I sit in my boarding school's common room in Santa Barbara, CA, with my classmates watching as Chris Wallace introduces the debate rules. There are no teachers here; the audience is made up of students ranging from grades nine to 12. We all crack jokes as Hillary Clinton and Donald Trump make their way onto the debate stage. Someone notices that both candidates might benefit from "Kylie-esque lip fillers." I hear someone else comment on Clinton's makeup and hairstyle, but I think Trump was probably wearing more makeup than she was. Others pull out their phones to begin applying Snapchat filters to the candidates' faces, as has become tradition over the past two debates.

While many of my friends and I laugh about the absurdity of this election, we share the same fears that every adult does. Are either of these candidates fit to run this nation? How will we survive the next four years? How did we even end up with these two options? People are so eager to hear from the candidates that we quiet each other as we watch.

As a teenage girl, I hope that my rights will be respected by our future president.

The first question asks the candidates where they would like the Supreme Court to take the country and how they perceive the Constitution. This strikes me because although I cannot vote, I would like a candidate who believes that the Supreme Court must represent the people. As a teenage girl, I hope that my rights will be respected by our future president, a president that will essentially be forced upon me without any input from my peers or myself.

Next, discussion of the Second Amendment leads to a debate over gun control. This topic is terrifying to me because I'm not sure how anyone could ever try to justify 33,000 deaths a year. This statistic is so horrifying that some kind of response is surely necessary. Whatever one's beliefs are about guns, it is impossible to ignore the fact that this nation needs a change. My classmates watching with me come from all over the world. Some come from Chicago, a city that Trump says is in chaos as a result of gun control (and not the other way around), others from Florida, where a tragic shooting occurred only months ago. We all agree that something must be done, and I hope our country's next president will be able to approach this problem with clarity and reason.

Over the next few topics, the debate often strays from issues like abortion, immigration, and the economy to name-calling and petty arguments. We all laugh when Trump calls Clinton a puppet, and every time Trump uses the phrase "bigly" (Or is it "big league"? Who knows?)

Laughing is pretty much all we can do when we get frustrated that Trump makes a ridiculous statement.
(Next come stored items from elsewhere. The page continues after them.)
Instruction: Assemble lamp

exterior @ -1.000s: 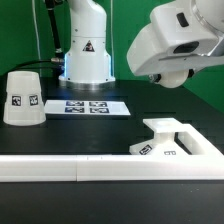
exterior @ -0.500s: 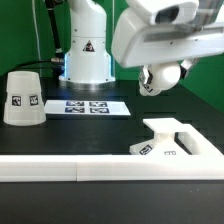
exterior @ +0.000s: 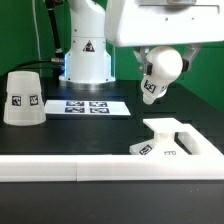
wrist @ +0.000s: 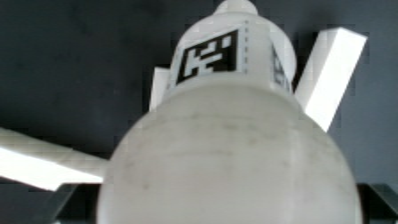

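The gripper [exterior: 165,58] is hanging over the exterior view's right side, clamping the bulb [exterior: 157,82], which is tilting above the base [exterior: 185,146]. The fingers are largely hiding behind the bulb's round head. The shade [exterior: 22,97] is sitting far left. In the wrist view the blurred bulb is covering nearly everything.

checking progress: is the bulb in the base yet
Out: the bulb hangs tilted in the air, apart from the base on the table.

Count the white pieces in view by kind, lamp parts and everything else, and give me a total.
shade: 1
bulb: 1
base: 1
long rail: 1
marker board: 1
Total: 5
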`<state>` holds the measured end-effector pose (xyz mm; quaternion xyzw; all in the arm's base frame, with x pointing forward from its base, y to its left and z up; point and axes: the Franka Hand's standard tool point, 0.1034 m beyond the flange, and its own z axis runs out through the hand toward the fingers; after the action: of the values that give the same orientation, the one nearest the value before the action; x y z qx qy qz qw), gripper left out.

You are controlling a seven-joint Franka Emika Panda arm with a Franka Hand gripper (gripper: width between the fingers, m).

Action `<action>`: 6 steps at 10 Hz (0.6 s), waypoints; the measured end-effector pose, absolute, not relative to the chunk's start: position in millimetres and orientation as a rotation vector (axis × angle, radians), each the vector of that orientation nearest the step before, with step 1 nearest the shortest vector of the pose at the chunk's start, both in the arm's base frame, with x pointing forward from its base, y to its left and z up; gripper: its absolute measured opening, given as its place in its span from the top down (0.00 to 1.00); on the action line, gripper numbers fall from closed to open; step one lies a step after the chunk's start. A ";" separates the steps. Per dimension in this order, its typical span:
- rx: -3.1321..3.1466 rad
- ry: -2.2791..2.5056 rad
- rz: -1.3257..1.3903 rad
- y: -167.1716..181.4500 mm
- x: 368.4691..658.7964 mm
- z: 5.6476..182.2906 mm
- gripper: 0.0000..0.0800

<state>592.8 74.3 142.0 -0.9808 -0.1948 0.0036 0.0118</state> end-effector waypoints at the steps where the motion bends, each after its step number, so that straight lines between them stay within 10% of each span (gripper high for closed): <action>1: -3.049 -0.657 -0.142 61.5 592.7 148.1 0.28; 6: -3.042 -0.689 -0.647 39.9 607.6 167.1 0.28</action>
<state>607.6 39.9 167.1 -0.9547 -0.2162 -0.2031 -0.0218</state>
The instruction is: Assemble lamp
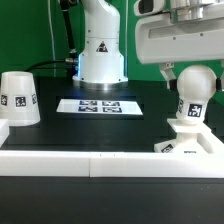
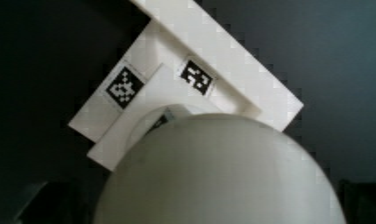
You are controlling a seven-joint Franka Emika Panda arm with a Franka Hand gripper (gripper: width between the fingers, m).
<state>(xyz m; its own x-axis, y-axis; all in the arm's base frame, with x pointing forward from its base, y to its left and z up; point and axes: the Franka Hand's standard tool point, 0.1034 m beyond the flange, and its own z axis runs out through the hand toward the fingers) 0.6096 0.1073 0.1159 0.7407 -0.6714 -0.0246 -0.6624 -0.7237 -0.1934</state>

After the debate is over, many of my classmates will complain that no one took the debate seriously because Trump blatantly lied throughout it.

It's hard to crack jokes about the very serious reality of the election.

I'm exhausted at the end by the constant bickering. As Trump and Clinton make their way off the stage, my friends and I discuss how the debate went and all of the times Trump had made shocking statements. We pull out our phones, and a few people show me the funny Instagram posts and tweets about the debate (like this Instagram joke about how hard it must be for Clinton not to laugh at Trump). Most of us think they're hilarious, but it's hard to crack jokes about the very serious reality of the election.

Of course I find humor in much of this election, just as people like John Oliver and Trevor Noah do, but I know this race carries serious consequences. One of these people will be our president come January. As this sinks in, I hope that when the year 2020 comes, I will have the opportunity to vote for a candidate that I truly believe will make a good president. I realize that the next four years will influence what America looks like when it comes time for my friends and me to vote in our first presidential election.

On Nov. 8, I hope to watch America's first female president-elect give her victory speech. As a teenage girl, seeing another woman take up our nation's highest office would convince me that I can achieve my loftiest goals. She is demonstrating to girls everywhere that — no matter if you agree or disagree with her policies — we shouldn't let anyone tell us what we can and can't accomplish.